Se los llama «supercentenarios»: esas personas que superan la barrera de los 110 años. Son extremadamente raras — se estima la probabilidad de alcanzar esa edad en torno a una entre cien mil. Más allá de su longevidad, presentan otra particularidad notable: suelen mantenerse con buena salud hasta muy tarde, con una notable resistencia a enfermedades graves como algunos cánceres o las enfermedades cardiovasculares. Como para intrigar a los científicos: ¿cuál es, entonces, su secreto?

Un descubrimiento en su sangre

Para intentar responder, un equipo de la Universidad de Osaka, en Japón, dirigido por el investigador Kosuke Hashimoto, analizó la sangre de personas repartidas en tres grupos de edad. Sus resultados, publicados en la revista Cell Reports, son asombrosos. Los supercentenarios poseen una proporción inusualmente elevada de un tipo de célula inmunitaria rara: los linfocitos T CD4 citotóxicos, capaces de destruir células anormales, incluidas algunas células cancerosas.

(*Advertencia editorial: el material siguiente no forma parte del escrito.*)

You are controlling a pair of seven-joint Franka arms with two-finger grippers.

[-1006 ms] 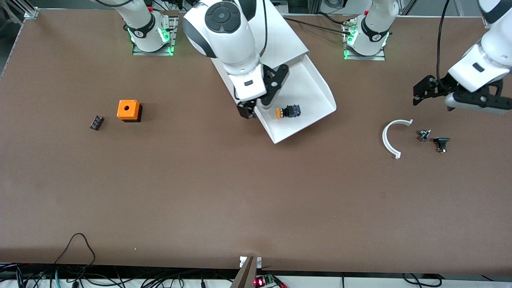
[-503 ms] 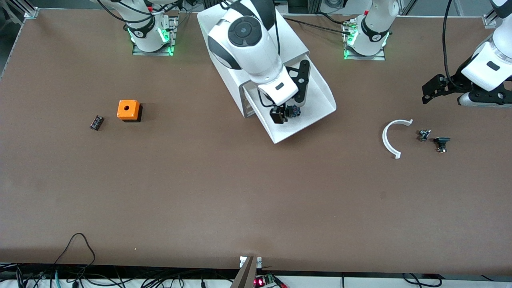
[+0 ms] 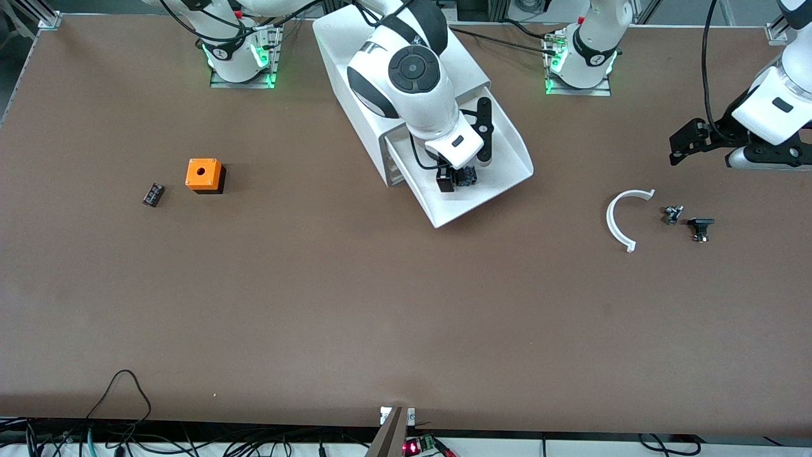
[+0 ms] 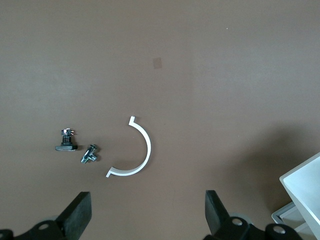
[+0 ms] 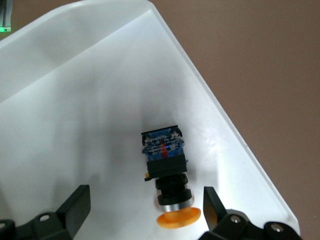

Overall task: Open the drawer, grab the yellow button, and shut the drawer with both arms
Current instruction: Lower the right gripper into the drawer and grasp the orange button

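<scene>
While left gripper (image 3: 682, 147) waits, spread right gripper (image 5: 142, 210) apparently straddles round-capped button (image 5: 166, 172), ungrasped.

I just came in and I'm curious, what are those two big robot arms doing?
The top drawer of the white cabinet is pulled open, and a little orange-capped button lies in it. The right arm's tool is down in the drawer, fingers open on either side of the button, not gripping it. The left arm's tool waits, open, above a white curved piece and two small parts.
</scene>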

Ahora bien, la proporción de estas células aumenta claramente con la edad: de alrededor del 4 % en los 70-99 años, sube a casi el 10 % en los centenarios, y luego a cerca del 18 % en los de 110 años y más. Mejor aún: estas células parecen multiplicarse y adaptarse en torno a los 100 años, sin mostrar signos de agotamiento.

El estudio en breve

  • Quién : un equipo de la Universidad de Osaka, en Japón.

  • Qué : una abundancia de células inmunitarias raras (los linfocitos T CD4 citotóxicos).

  • El hallazgo : su proporción aumenta con fuerza con la edad, hasta cerca del 18 % en los de 110 años y más.

  • La fuente : un estudio publicado en la revista Cell Reports (2026).

  • El matiz : una muestra muy reducida y un estudio que no prueba una relación de causa y efecto.

«El envejecimiento inmunitario no es solo un declive», resumen los investigadores.

Repensar el envejecimiento

Ahí reside quizá la más hermosa enseñanza de este estudio. En lugar de un sistema inmunitario que se apaga lentamente, los investigadores describen, en estas personas muy mayores, una defensa que sigue ajustándose frente a las amenazas. Un envejecimiento inmunitario activo, en cierto modo. Este descubrimiento ofrece una ventana valiosa hacia lo que podría favorecer una gran edad con buena salud, e invita a explorar el papel del sistema inmunitario en la longevidad.

La prudencia sigue siendo necesaria

Cuidado, no obstante, con sobreinterpretar estos resultados. Los propios investigadores llaman a la prudencia. El estudio se basa en un número muy pequeño de personas, y establece una asociación, no una causa: no demuestra que estas células «fabriquen» la longevidad ni que protejan por sí solas del cáncer. Los supercentenarios son, además, supervivientes excepcionales, no una muestra representativa de la población. No existe, por tanto, hasta hoy, ninguna receta para reproducir este fenómeno. Se trata de una vía de investigación prometedora, que deberá confirmarse y profundizarse.

Comprender por qué algunos atraviesan el tiempo en plena forma sigue siendo uno de los grandes misterios de la biología. Este descubrimiento aporta apenas una pieza — pero una pieza que da ganas de saber más, con asombro y humildad.

Para recordar

Un estudio japonés revela que las personas de 110 años y más poseen una abundancia inusual de células inmunitarias raras, los linfocitos T CD4 citotóxicos, que siguen adaptándose con la edad. Fascinante, esta vía sugiere que el envejecimiento inmunitario no es solo un declive — pero sigue siendo preliminar y no prueba una relación de causa y efecto. Y tú, ¿qué te inspira el misterio de la longevidad?

Este artículo presenta los resultados de un estudio científico a título informativo. No constituye un consejo médico ni describe ningún método para alargar la vida. Para cualquier cuestión de salud, consulta a un profesional.